(bkz:
moon)
anlatılan bilim kurgu klon öyküsünden de bağımsız bir şekilde ana karakterle empati yapınca, günümüz çalışma koşullarını da düşününce daha beter dağlayan bir film. yüksek teknoloji, geleceğe dair atılımlar, artan iş verimi... tüm bunların arkasında bir gün refaha ulaşma umuduyla, sahte düşlerle kandırılan; çalışarak, emekle ve "doğru kişilere" güvenerek aslında sadece başkalarının tekelinde olan yaşam şartlarına ulaşabileceğine koşullandırılıp çalışmaktan iş göremeyecek hale gelince ortada bırakılan, alnından, bileğinden ya da beyninden akan her damla ter, bir hisse senedinin yükselişine nakledilen milyonlar yok mu? yeşil teknolojiyle, herkes vegan olunca duracak mı sömürü?

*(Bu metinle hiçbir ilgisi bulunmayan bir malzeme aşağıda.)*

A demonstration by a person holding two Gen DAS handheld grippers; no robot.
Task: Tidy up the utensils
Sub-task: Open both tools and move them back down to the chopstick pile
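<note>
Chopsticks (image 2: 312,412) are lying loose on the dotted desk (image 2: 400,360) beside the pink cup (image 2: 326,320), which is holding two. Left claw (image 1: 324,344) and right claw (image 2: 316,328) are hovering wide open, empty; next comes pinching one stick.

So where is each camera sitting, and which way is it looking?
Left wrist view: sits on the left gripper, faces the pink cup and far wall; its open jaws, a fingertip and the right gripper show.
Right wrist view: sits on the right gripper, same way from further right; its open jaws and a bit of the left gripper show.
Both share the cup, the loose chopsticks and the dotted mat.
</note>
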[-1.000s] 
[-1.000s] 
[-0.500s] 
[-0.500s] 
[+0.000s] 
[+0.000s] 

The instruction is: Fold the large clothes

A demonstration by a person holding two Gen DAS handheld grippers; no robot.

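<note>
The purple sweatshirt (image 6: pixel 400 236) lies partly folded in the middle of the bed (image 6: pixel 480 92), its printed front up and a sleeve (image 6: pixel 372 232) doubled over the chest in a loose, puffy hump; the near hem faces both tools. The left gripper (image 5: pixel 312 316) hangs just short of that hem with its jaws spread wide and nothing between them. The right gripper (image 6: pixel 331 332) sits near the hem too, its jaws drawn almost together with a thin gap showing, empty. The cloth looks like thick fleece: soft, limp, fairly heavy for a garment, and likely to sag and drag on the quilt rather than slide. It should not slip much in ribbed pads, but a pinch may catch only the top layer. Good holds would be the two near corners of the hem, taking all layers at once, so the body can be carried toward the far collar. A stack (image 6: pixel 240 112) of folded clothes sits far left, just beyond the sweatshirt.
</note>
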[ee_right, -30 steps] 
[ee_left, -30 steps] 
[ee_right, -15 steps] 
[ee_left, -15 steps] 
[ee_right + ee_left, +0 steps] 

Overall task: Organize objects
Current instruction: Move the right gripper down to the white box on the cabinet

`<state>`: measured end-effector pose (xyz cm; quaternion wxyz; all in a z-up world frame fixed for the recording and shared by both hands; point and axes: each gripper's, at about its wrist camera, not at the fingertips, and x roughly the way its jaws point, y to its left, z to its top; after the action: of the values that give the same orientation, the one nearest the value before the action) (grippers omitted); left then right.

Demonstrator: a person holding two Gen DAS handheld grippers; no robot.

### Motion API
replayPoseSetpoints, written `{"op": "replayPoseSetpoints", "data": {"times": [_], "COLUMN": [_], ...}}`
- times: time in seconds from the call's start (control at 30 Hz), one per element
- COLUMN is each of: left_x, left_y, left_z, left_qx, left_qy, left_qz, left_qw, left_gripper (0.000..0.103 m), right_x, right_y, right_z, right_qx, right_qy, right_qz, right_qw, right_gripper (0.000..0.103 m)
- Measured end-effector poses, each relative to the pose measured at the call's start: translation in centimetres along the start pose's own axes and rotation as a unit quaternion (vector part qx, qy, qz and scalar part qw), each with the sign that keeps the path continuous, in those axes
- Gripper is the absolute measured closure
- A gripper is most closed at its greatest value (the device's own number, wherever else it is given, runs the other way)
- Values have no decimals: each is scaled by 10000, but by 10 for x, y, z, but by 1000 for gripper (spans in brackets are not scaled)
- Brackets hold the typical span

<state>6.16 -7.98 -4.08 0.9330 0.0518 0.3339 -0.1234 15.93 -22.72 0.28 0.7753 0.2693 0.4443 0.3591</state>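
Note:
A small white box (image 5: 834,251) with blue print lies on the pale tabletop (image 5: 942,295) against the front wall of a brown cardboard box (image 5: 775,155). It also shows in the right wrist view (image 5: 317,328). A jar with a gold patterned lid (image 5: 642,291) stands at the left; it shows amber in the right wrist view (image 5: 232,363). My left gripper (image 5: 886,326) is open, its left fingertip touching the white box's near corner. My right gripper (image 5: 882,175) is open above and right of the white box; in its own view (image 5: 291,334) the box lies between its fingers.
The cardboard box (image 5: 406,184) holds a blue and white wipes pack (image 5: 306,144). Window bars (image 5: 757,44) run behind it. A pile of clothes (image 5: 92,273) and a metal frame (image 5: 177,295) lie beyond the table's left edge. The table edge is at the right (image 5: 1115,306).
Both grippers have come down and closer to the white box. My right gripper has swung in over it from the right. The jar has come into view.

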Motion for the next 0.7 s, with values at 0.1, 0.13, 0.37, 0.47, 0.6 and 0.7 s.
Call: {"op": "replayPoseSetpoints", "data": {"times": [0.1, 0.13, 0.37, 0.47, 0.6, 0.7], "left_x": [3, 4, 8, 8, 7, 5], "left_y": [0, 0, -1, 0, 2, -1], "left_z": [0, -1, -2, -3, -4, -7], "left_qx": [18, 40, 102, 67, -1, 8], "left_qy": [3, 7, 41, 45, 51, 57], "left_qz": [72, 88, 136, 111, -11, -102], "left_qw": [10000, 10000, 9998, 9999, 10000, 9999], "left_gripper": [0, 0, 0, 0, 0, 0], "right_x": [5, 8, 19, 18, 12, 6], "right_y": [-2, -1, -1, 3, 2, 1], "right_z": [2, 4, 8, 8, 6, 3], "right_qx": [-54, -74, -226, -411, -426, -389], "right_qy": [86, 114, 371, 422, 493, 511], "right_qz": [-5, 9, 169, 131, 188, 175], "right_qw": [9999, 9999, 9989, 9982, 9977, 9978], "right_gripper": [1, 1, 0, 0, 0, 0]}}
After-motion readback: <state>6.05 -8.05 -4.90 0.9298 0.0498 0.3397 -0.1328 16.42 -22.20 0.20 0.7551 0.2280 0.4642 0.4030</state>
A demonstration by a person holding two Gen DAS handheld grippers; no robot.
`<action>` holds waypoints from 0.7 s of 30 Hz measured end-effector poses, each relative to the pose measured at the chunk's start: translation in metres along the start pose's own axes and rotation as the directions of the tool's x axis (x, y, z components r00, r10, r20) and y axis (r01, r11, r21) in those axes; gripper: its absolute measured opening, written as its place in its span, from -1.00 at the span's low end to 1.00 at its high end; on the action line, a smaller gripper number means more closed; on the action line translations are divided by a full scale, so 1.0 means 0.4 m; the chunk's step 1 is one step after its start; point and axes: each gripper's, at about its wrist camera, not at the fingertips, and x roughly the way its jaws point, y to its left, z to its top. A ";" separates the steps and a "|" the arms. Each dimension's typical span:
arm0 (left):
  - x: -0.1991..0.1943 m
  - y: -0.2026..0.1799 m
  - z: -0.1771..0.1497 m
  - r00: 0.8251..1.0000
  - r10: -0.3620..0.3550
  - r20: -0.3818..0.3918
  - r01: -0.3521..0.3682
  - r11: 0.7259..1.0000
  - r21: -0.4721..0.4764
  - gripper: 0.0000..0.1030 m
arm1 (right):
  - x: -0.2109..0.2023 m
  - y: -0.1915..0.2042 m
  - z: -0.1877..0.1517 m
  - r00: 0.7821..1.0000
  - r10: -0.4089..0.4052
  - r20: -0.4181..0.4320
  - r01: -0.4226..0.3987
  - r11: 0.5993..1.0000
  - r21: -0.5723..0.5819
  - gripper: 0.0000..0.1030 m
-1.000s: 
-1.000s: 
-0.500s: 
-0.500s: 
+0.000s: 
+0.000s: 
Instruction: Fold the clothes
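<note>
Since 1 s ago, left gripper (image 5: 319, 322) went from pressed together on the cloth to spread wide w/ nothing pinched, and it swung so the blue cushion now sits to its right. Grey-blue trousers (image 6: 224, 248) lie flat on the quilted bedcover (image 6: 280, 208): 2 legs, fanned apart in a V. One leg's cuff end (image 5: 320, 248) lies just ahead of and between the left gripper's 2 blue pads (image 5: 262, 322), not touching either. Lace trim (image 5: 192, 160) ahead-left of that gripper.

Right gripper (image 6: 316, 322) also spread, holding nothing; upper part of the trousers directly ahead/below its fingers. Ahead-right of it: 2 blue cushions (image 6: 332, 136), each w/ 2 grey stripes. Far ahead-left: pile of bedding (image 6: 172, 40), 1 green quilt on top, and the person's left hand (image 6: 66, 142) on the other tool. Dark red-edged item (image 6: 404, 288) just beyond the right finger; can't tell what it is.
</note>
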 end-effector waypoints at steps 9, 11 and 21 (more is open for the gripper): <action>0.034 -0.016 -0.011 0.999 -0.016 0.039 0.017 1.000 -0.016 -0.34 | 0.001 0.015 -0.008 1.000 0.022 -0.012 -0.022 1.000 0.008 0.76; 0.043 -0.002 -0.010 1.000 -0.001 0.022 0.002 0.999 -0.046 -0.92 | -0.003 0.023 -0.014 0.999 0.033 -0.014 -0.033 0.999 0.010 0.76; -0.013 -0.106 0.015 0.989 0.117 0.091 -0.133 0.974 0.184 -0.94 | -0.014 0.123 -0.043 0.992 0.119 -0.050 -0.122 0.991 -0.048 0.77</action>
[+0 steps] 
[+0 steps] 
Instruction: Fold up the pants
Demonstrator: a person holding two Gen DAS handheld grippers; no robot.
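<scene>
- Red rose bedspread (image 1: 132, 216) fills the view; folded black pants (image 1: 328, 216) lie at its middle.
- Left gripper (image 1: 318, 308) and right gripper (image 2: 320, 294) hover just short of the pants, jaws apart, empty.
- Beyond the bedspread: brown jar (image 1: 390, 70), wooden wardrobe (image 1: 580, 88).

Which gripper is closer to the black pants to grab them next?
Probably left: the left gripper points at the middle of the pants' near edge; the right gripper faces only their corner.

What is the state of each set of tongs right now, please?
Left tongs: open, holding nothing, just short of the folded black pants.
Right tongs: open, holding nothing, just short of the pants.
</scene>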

bu film, bilim kurguyu güzel bir kostüm olarak kullanıp özünde sizi varoluşunuzun değeri konusunda derin düşüncelere sevk ediyor. tek mekan-tek oyuncu diyebileceğimiz filmde sam rockwell de döktürüyor. david bowie'nin oğlu duncan jones'un ilk uzun metraj filmiymiş ayrıca, fikir bazında blade runner etkisi net bir şekilde gözlemlenebiliyor da. keşke ülkemizde de bilim kurgunun türlü türlü çeşidi olabileceğine, space opera'dan farklı yönlere sapabileceğine dair bir altyapı olsa ve düşük bütçelerle böyle güzel işler çıksa.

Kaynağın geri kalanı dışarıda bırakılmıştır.